PMACCT to PNDA.IO Communication

Problem

PNDA.IO use avro as part of how data is serialized/encoded/decoded in and out of kafka. Currently, it uses kafka ByteArraySerialization. PMACCT is multipurpose of passive monitoring tools that can collect, aggregate, replicate and export forwarding plane data (ipv4/ipv6) as flow records. As part of its capabilities, it can forward these flow records via kafka messages with avro encoding. However, current kafka plugin doesn’t seem to support byte array serialization of the data inside the kafka messages.

In order to demonstrate this, we configure pmacct to use kafka messages and avro serialization.
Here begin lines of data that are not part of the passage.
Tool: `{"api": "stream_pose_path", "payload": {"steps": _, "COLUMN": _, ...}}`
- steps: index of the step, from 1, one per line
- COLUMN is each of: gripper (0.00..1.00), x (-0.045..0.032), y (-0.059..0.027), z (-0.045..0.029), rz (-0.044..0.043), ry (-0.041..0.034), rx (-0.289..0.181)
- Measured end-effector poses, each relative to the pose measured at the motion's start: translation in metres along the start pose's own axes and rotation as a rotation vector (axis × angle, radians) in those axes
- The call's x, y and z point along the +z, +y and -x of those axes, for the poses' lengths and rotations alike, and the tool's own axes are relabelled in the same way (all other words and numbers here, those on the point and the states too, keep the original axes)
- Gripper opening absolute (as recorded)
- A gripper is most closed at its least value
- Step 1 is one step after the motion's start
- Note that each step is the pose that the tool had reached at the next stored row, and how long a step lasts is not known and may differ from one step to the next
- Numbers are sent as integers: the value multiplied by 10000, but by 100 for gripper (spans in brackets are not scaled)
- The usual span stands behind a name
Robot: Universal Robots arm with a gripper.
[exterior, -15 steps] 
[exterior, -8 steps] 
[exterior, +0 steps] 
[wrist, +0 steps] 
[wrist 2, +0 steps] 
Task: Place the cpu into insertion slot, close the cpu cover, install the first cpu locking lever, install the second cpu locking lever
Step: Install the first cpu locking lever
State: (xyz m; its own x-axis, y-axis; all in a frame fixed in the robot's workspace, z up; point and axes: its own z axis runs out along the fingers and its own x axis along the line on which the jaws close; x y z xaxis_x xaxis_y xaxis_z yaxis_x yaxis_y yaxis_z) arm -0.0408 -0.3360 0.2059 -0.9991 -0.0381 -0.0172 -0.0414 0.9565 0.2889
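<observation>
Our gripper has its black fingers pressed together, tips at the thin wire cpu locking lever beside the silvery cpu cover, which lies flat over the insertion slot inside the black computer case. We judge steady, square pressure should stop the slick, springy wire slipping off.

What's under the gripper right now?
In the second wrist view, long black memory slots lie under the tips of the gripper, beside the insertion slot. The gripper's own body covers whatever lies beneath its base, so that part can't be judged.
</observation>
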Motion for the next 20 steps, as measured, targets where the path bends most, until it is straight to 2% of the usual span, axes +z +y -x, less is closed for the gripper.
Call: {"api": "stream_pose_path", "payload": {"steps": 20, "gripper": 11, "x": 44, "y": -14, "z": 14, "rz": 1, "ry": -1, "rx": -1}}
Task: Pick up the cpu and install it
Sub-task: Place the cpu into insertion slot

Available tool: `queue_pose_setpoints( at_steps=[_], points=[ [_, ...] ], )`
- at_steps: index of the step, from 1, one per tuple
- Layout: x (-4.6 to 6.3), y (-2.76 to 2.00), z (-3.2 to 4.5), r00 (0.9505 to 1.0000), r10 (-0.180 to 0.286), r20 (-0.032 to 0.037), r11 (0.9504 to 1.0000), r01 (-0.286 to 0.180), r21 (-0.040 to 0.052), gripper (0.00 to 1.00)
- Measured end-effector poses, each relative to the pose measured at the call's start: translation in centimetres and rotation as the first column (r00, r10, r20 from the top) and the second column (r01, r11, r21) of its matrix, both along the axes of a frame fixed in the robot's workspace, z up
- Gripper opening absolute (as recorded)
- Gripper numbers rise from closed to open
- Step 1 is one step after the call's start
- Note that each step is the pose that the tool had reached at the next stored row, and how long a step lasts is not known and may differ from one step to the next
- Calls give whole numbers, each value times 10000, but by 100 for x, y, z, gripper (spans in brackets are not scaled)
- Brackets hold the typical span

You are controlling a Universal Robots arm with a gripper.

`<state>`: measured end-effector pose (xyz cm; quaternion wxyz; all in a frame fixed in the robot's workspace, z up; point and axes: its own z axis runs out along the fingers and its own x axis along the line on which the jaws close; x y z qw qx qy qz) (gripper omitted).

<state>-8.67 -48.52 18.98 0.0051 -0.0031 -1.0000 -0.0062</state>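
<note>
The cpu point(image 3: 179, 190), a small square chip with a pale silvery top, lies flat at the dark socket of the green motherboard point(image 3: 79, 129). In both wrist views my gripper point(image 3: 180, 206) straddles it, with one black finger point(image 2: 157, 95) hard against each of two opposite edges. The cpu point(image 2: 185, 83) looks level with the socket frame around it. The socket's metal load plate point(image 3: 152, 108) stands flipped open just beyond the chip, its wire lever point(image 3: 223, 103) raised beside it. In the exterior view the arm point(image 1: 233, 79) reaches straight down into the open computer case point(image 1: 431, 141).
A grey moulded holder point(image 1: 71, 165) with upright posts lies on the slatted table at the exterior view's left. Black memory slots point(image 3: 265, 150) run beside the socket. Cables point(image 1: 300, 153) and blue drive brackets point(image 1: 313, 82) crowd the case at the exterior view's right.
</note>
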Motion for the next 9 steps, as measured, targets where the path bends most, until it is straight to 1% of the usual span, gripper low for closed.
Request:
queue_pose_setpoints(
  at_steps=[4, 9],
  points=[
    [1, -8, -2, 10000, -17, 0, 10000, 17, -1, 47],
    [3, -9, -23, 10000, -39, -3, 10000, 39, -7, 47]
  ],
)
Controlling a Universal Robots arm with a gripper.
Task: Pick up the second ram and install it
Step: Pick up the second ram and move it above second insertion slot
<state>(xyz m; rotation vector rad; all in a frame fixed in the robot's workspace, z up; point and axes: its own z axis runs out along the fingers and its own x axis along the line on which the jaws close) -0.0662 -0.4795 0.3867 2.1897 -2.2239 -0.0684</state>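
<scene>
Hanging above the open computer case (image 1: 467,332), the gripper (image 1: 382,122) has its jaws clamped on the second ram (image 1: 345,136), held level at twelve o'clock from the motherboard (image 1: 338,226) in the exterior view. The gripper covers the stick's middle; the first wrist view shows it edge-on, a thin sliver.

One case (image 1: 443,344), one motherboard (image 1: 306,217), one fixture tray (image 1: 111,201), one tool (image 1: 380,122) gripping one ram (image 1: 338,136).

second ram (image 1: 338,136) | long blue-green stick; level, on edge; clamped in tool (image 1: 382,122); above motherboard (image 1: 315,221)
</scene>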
IPFix (netflow ver 10) records are collected by pmacct and sent it to pnda kafka bus. After these messages are collected and then stored in pnda hdfs, if we try to decode the information inside those files, we clearly see that pnda can’t deserialize the messages and store then, it moves them into a quarantine folder.

ubuntu@ip-10-180-221-47:~/datasets$ java -jar avro-tools-1.8.2.jar tojson f0f01acf-5011-42ec-90b0-c18f21e4e2ab.avro
log4j:WARN No appenders could be found for logger (org.apache.hadoop.metrics2.lib.MutableMetricsFactory).
log4j:WARN Please initialize the log4j system properly.
log4j:WARN See http://logging.apache.org/log4j/1.2/faq.html#noconfig for more info.
{"topic":"netflow","timestamp":1521676850049,"reason":{"string":"Unable to deserialize data"},"payload":
"{\"event_type\": \"purge\", \"as_src\": 65000, \"as_dst\": 65100, \"peer_ip_src\": \"REMOVED\", \"peer_ip_dst\":
\"\", \"iface_in\": 654, \"iface_out\": 659, \"ip_src\": \"REMOVED\", \"net_src\": \"REMOVED\", \"ip_dst\":
\"REMOVED\", \"net_dst\": \"REMOVED\", \"mask_src\": 32, \"mask_dst\": 16, \"port_src\": 2099, \"port_dst\":
55764, \"tcp_flags\": \"24\", \"ip_proto\": \"tcp\", \"tos\": 0, \"sampling_rate\": 1000, \"timestamp_start\":
\"2018-03-16 22:17:29.856000\", \"timestamp_end\": \"2018-03-16 22:17:29.856000\", \"timestamp_arrival\": \"2018-03-16
22:18:30.893573\", \"stamp_inserted\": \"2018-03-16 22:17:00\", \"stamp_updated\": \"2018-03-16 22:19:01\", \"packets\"
: 1, \"bytes\": 667, \"writer_id\": \"default_kafka/2971\"}"}

However, the flow record information is still there.

Solution

Directly from Logstash website.

Logstash is an open source data collection engine with real-time pipelining capabilities. Logstash can dynamically unify data from disparate sources and normalize the data into destinations of your choice. Cleanse and democratize all your data for diverse advanced downstream analytics and visualization use cases.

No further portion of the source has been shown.